Preprocessing Quantize PQ

Python module: cuvs.preprocessing.quantize.pq

Quantizer

1 cdef class Quantizer

Defines and stores Product Quantizer upon training

The quantization is performed by a linear mapping of an interval in the float data type to the full range of the quantized int type.

Members

Name	Kind
`pq_bits`	property
`pq_dim`	property
`pq_codebook`	property
`vq_codebook`	property
`encoded_dim`	property
`use_vq`	property

pq_bits

1 def pq_bits(self)

pq_dim

1 def pq_dim(self)

pq_codebook

1 def pq_codebook(self)

Returns the PQ codebook

vq_codebook

1 def vq_codebook(self)

Returns the VQ codebook

encoded_dim

1 def encoded_dim(self)

Returns the encoded dimension of the quantized dataset

use_vq

1 def use_vq(self)

QuantizerParams

1 cdef class QuantizerParams

Parameters for product quantization

Parameters

Name	Type	Description
`pq_bits`	`int`	specifies the bit length of the vector element after compression by PQ possible values: within [4, 16]
`pq_dim`	`int`	specifies the dimensionality of the vector after compression by PQ
`use_subspaces`	`bool`	specifies whether to use subspaces for product quantization (PQ).
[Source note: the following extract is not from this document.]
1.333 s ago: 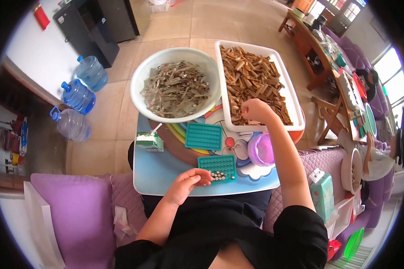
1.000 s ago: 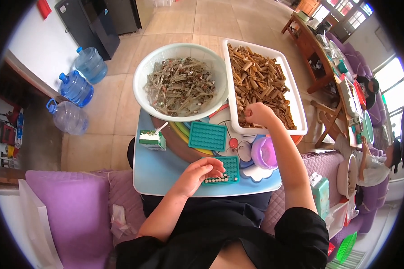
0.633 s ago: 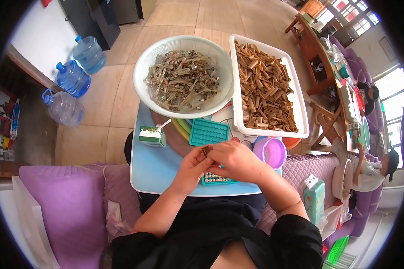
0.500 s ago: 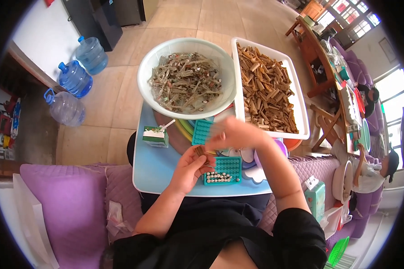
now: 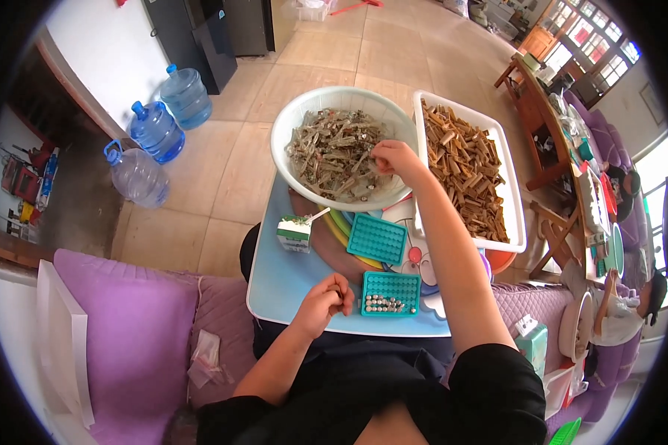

When true, one PQ codebook is used for each subspace. Otherwise, a single PQ codebook is used.
`use_vq`	`bool`	specifies whether to use Vector Quantization (KMeans) before product quantization (PQ).
`vq_n_centers`	`int`	specifies the number of centers for the vector quantizer. When zero, an optimal value is selected using a heuristic. When one, only product quantization is used.
`kmeans_n_iters`	`int`	specifies the number of iterations searching for kmeans centers
`pq_kmeans_type`	`str`	specifies the type of kmeans algorithm to use for PQ training possible values: “kmeans”, “kmeans_balanced”
`max_train_points_per_pq_code`	`int`	specifies the max number of data points to use per PQ code during PQ codebook training. Using more data points per PQ code may increase the quality of PQ codebook but may also increase the build time.
`max_train_points_per_vq_cluster`	`int`	specifies the max number of data points to use per VQ cluster.

Constructor

1 def __init__(self, *, pq_bits=8, pq_dim=0, use_subspaces=True, use_vq=False, vq_n_centers=0, kmeans_n_iters=25, pq_kmeans_type="kmeans_balanced", max_train_points_per_pq_code=256, max_train_points_per_vq_cluster=1024)

Members

Name	Kind
`pq_bits`	property
`pq_dim`	property
`vq_n_centers`	property
`kmeans_n_iters`	property
`pq_kmeans_type`	property
`max_train_points_per_pq_code`	property
`max_train_points_per_vq_cluster`	property
`use_vq`	property
`use_subspaces`	property

pq_bits

1 def pq_bits(self)

pq_dim

1 def pq_dim(self)

vq_n_centers

1 def vq_n_centers(self)

kmeans_n_iters

1 def kmeans_n_iters(self)

pq_kmeans_type

1 def pq_kmeans_type(self)

max_train_points_per_pq_code

1 def max_train_points_per_pq_code(self)

max_train_points_per_vq_cluster

1 def max_train_points_per_vq_cluster(self)

use_vq

1 def use_vq(self)

use_subspaces

1 def use_subspaces(self)

build

@auto_sync_resources

1 def build(QuantizerParams params, dataset, resources=None)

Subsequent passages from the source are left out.